SLAC Shared Science Data Facility (S3DF)
The SLAC Shared Science Data Facility (S3DF) is a heterogeneous CPU and GPU accelerated computing resource with high-performance disk, flash and archival storage. S3DF is designed to support the data analytics needed for massive throughput observational and experimental data. S3DF provides resources to support work in the key areas of real-time data reduction and feedback, real-time access to HPC facilities for data analysis and new ML techniques to interpret data faster, enabling efficient operation of the next-generation facilities, and improving accelerator, detector, and facility operations.
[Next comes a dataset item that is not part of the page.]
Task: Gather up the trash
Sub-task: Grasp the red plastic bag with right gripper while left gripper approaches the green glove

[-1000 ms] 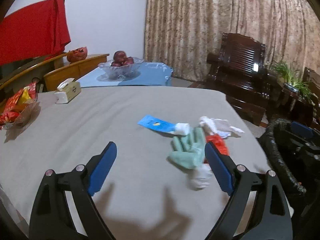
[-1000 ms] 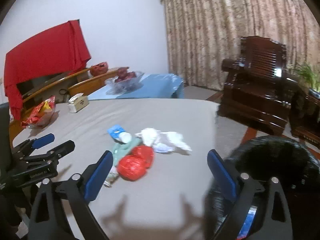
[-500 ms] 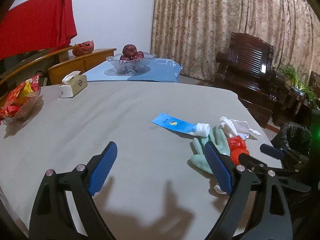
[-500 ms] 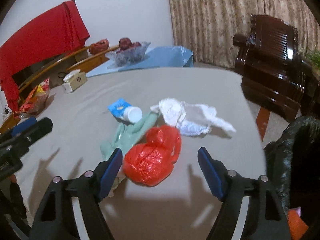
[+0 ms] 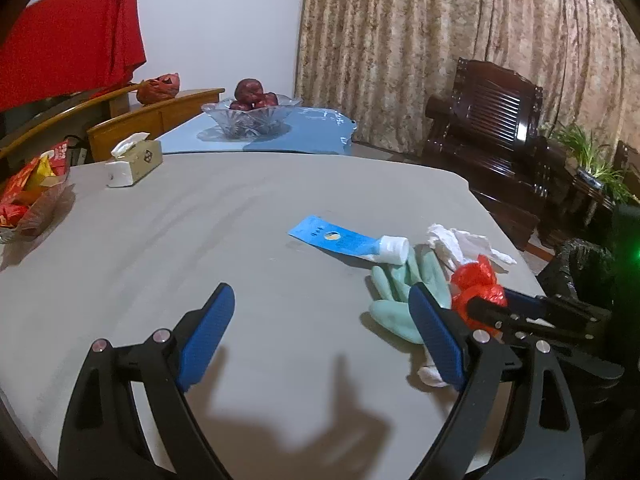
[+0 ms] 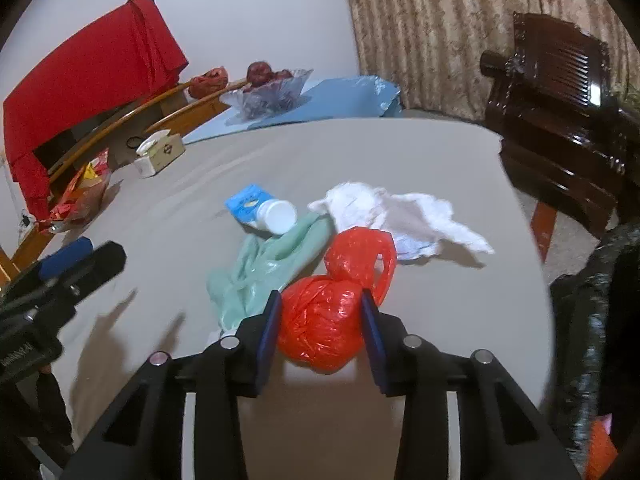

S3DF augments the Department of Energy’s Integrated Research Infrastructure (IRI) ecosystem with robust connections—networking, workflow tools and support—to external exascale compute resources. S3DF is the hub for the large BES and HEP experiments at SLAC - such as LCLS and LSST-Rubin providing key capabilities such as:
- High performance and high throughput computing with robust platform services that enable scientific workflows and pipelines within SLAC and across the DOE ecosystem. For example, automated data processing, including job scheduling interfaces, including workflows between SLAC and NERSC, and the support for a hybrid cloud-local workflow such as that used by the Rubin Observatory’s Legacy Survey of Space and Time (LSST).
- A multi-petabyte filesystem used by SLAC’s research facilities and experiments for data-intensive workflows and computing pipelines. Enabled by a broad range of storage technologies, including an all-flash Weka based filesystem, a tiering, Ceph object storage system, Lustre and GPFS-based filesystems, and tape-based archival systems.
- Data management capabilities and hardware infrastructure that provides a data processing system, which integrates sensors and front-end electronics in the experimental area, with on-the-fly data monitoring and data reduction fabric, and with complex and configurable processing capabilities in the data center, onsite and remote. For eg. eg. the LCLS Data Reduction Pipeline and tools such as LCLStream.